**Problem requirements**
Once you have read the listing, print all of it word for word.
==== Stored data
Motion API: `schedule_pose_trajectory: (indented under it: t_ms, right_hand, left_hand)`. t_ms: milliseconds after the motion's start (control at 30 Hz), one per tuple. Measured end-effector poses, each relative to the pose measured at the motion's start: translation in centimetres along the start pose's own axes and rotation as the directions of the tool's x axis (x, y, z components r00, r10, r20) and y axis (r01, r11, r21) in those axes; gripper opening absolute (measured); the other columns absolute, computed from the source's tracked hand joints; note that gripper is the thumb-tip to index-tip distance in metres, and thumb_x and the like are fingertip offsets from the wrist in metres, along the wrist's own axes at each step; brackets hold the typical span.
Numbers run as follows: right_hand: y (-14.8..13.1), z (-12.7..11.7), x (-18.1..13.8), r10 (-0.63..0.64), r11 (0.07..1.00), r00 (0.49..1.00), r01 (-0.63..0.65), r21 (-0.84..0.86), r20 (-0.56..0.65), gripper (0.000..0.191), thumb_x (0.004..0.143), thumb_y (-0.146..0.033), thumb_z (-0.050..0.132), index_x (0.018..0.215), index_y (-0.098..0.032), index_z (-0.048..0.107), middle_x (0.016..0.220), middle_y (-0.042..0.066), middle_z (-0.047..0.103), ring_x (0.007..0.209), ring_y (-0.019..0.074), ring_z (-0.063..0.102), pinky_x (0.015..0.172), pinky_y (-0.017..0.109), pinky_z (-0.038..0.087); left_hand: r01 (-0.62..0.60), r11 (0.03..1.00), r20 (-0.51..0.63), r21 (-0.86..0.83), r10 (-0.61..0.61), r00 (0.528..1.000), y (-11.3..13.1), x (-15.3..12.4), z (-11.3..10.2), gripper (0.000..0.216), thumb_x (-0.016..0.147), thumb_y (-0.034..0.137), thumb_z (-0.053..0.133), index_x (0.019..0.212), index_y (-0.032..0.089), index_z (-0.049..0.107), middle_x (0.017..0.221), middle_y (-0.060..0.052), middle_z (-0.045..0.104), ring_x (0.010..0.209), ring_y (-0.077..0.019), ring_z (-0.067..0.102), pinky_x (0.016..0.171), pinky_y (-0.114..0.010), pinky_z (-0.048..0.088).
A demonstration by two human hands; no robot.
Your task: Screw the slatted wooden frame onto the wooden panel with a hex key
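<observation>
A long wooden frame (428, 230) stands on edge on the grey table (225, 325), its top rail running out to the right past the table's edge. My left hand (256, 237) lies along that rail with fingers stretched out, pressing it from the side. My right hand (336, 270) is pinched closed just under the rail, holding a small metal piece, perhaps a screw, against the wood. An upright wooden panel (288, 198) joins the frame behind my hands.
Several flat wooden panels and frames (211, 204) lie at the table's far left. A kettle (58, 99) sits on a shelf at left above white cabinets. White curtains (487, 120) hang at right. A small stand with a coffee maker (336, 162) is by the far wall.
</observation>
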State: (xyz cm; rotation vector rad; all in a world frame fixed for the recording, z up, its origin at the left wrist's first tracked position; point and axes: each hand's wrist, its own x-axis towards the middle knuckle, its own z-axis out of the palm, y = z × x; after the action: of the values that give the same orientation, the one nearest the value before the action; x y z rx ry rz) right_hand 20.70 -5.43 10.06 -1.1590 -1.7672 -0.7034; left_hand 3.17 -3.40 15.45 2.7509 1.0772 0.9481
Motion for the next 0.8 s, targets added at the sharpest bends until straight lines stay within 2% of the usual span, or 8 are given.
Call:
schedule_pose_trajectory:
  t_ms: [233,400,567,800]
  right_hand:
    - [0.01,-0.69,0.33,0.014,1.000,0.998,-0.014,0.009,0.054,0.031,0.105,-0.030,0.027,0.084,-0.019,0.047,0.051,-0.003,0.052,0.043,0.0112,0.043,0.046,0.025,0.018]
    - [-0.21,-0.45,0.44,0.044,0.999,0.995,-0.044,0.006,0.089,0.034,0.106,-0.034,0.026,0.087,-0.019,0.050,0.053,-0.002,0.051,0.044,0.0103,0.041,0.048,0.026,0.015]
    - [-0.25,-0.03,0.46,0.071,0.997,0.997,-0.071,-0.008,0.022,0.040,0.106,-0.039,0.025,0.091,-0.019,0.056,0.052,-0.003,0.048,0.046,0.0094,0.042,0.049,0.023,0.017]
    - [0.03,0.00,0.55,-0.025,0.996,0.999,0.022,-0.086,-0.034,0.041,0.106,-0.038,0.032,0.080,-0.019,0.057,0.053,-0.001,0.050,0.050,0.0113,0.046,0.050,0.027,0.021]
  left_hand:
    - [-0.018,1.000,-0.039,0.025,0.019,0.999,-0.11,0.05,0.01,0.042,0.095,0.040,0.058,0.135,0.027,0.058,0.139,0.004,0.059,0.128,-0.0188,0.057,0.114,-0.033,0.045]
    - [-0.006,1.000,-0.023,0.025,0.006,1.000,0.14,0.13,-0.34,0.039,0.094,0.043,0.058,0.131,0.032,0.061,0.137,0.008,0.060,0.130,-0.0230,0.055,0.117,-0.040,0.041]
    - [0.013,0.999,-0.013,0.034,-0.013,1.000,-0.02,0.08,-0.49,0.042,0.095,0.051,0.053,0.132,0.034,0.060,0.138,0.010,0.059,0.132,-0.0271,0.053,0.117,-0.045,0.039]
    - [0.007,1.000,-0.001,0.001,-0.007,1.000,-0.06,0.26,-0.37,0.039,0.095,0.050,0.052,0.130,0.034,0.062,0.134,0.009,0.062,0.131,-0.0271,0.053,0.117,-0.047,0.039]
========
**Answer area**
Motion API: `schedule_pose_trajectory: (indented under it: t_ms, right_hand, left_hand)`. t_ms: milliseconds after the motion's start (control at 30 Hz), one per tuple. Measured end-effector poses, each relative to the pose measured at the motion's start: translation in centimetres along the start pose's own axes and rotation as the directions of the tool's x axis (x, y, z components r00, r10, r20) and y axis (r01, r11, r21) in those axes; gripper opening absolute (measured); the other columns absolute, computed from the source's tracked hand joints; note that gripper is the thumb-tip to index-tip distance in metres, and thumb_x and the like are fingertip offsets from the wrist in metres, along the wrist's own axes at each step; brackets hold the typical span.
Numbers run as follows: right_hand: y (-14.8..13.1), z (-12.7..11.7), x (-18.1..13.8), r10 (-0.63..0.64), r11 (0.07..1.00), r00 (0.49..1.00), r01 (-0.63..0.65), r21 (-0.84..0.86), r20 (-0.56..0.65), gripper (0.000..0.191), thumb_x (0.004..0.143), thumb_y (-0.146..0.033), thumb_z (-0.050..0.132), index_x (0.018..0.215), index_y (-0.098..0.032), index_z (-0.048..0.107), middle_x (0.016..0.220), middle_y (-0.042..0.066), middle_z (-0.047..0.103), ring_x (0.007..0.209), ring_y (-0.019..0.074), ring_z (-0.063..0.102), pinky_x (0.015..0.172), pinky_y (-0.017..0.109), pinky_z (-0.038..0.087); left_hand: r01 (-0.62..0.60), r11 (0.03..1.00), r20 (-0.51..0.63), r21 (-0.86..0.83), r10 (-0.61..0.61), r00 (0.528..1.000), y (-11.3..13.1), x (-15.3..12.4), z (-11.3..10.2), gripper (0.000..0.216), thumb_x (-0.016..0.147), thumb_y (-0.034..0.137), thumb_z (-0.053..0.133), index_x (0.019..0.212), index_y (-0.032..0.089), index_z (-0.049..0.107), middle_x (0.017..0.221), middle_y (-0.060..0.052), middle_z (-0.045..0.104), ring_x (0.010..0.209), ring_y (-0.077..0.019), ring_z (-0.067..0.102), pinky_x (0.016..0.171), pinky_y (-0.114..0.010), pinky_z (-0.048..0.088).
A demonstration by two human hands; no robot.
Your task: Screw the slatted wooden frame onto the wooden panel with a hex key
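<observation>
A long wooden frame (428, 230) stands on edge on the grey table (225, 325), its top rail running out to the right past the table's edge. My left hand (256, 237) lies along that rail with fingers stretched out, pressing it from the side. My right hand (336, 270) is pinched closed just under the rail, holding a small metal piece, perhaps a screw, against the wood. An upright wooden panel (288, 198) joins the frame behind my hands.
Several flat wooden panels and frames (211, 204) lie at the table's far left. A kettle (58, 99) sits on a shelf at left above white cabinets. White curtains (487, 120) hang at right. A small stand with a coffee maker (336, 162) is by the far wall.
</observation>
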State: (xyz cm; rotation vector rad; all in a world frame fixed for the recording, z up, its origin at the left wrist's first tracked position; point and axes: each hand's wrist, its own x-axis towards the middle knuckle, its own z-axis out of the palm, y = z × x; after the action: of the values that give the same orientation, the one nearest the value before the action; x y z rx ry rz) right_hand 20.70 -5.43 10.06 -1.1590 -1.7672 -0.7034; left_hand 3.17 -3.40 15.45 2.7509 1.0772 0.9481
Motion for the next 0.8 s, targets added at the sharpest bends until straight lines stay within 2% of the usual span, or 8 are given.
Call:
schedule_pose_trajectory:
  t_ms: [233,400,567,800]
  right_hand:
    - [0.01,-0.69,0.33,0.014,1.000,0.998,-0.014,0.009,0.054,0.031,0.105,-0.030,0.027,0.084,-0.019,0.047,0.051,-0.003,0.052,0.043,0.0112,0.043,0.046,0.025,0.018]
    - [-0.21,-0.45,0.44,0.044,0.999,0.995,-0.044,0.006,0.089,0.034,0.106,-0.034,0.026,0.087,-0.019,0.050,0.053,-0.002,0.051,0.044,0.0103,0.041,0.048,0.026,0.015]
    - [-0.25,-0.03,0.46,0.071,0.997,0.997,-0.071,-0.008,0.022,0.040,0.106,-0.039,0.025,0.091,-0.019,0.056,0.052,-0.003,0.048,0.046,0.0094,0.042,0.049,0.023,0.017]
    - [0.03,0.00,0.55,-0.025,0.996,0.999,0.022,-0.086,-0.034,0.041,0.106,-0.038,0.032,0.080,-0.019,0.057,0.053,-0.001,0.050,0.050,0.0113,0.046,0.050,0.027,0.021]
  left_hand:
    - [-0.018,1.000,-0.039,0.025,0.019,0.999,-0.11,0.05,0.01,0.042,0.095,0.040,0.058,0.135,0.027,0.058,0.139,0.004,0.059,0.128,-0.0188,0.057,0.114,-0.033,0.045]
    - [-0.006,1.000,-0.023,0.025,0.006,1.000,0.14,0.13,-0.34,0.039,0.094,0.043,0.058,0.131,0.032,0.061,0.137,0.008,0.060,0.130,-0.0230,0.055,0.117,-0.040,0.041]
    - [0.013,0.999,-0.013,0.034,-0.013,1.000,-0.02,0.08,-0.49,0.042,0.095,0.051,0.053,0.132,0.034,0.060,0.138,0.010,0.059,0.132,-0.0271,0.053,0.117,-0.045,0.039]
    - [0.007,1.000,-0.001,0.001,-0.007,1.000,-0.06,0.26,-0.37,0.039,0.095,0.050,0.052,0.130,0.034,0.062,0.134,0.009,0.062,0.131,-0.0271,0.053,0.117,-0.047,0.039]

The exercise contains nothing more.